*Data shown*
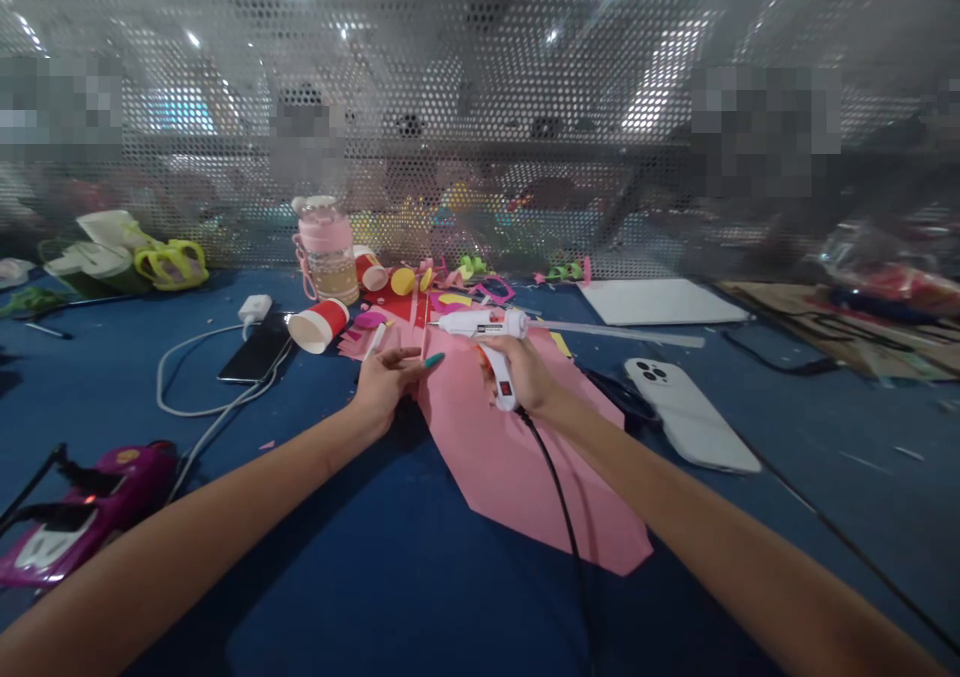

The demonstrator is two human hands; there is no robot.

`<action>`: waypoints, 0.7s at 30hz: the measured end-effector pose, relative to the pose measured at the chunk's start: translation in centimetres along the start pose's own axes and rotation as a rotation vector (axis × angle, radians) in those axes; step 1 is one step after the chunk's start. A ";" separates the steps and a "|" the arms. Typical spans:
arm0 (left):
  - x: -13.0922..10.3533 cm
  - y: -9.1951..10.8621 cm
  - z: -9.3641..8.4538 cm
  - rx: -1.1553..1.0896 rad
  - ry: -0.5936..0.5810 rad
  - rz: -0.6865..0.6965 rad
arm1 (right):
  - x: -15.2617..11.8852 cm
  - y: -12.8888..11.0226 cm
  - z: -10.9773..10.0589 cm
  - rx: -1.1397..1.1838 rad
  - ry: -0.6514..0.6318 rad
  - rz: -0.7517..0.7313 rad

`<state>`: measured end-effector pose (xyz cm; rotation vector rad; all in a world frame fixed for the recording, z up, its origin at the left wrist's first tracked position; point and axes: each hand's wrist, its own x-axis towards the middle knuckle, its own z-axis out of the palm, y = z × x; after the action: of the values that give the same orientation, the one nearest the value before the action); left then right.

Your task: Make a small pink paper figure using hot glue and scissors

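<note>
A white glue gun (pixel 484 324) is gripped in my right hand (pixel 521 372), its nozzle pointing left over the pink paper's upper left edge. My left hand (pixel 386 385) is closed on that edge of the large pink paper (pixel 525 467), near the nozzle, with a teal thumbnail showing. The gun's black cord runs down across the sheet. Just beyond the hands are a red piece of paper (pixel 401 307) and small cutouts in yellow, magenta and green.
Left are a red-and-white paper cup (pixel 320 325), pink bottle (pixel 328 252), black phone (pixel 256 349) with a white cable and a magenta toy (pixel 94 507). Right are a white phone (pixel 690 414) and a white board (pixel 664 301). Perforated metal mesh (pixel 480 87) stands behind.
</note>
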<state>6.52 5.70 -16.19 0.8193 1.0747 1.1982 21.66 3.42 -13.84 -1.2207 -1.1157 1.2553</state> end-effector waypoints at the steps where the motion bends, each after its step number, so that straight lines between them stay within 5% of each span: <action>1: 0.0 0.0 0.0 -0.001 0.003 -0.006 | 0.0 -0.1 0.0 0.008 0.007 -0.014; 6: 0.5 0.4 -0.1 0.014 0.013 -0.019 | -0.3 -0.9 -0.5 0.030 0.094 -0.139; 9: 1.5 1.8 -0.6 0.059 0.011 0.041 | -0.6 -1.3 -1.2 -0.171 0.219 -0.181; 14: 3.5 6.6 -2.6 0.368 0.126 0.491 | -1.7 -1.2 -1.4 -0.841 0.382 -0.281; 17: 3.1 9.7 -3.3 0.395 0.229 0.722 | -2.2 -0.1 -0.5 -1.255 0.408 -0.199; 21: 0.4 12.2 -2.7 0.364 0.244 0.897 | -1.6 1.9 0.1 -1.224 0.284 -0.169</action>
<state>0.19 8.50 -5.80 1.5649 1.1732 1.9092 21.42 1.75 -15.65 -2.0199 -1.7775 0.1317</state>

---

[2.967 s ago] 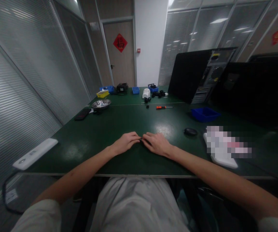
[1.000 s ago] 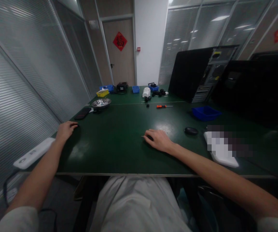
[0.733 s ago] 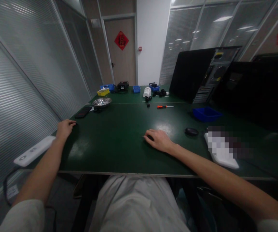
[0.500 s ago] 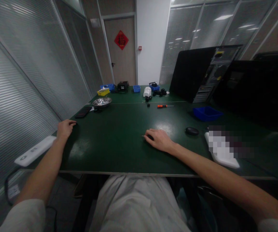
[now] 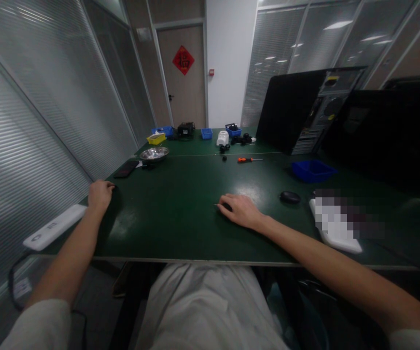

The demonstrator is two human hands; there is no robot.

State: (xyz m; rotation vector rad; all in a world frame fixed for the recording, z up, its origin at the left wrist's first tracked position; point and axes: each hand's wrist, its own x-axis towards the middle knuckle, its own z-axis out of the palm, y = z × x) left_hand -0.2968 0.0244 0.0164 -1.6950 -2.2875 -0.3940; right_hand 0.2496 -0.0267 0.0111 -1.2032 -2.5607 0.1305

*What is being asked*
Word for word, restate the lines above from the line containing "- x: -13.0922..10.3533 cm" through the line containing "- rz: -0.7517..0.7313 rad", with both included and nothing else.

*Result for this exercise*
  - x: -13.0922..10.3533 cm
  - y: -9.1951..10.8621 cm
  - z: -9.3641..8.4538 cm
  - rx: -1.1553..1.0896 rad
  - ry: -0.5936..0.5810 rad
  - rz: -0.6865..0.6965 rad
arm1 (right):
  - x: -15.2617..11.8852 cm
  - y: -12.8888..11.0226 cm
  - z: -10.9773..10.0589 cm
  - rx: -1.1397..1.1838 rad
  - ry: -0.6514..0.6318 rad
  - rz: -0.7517..0.7313 rad

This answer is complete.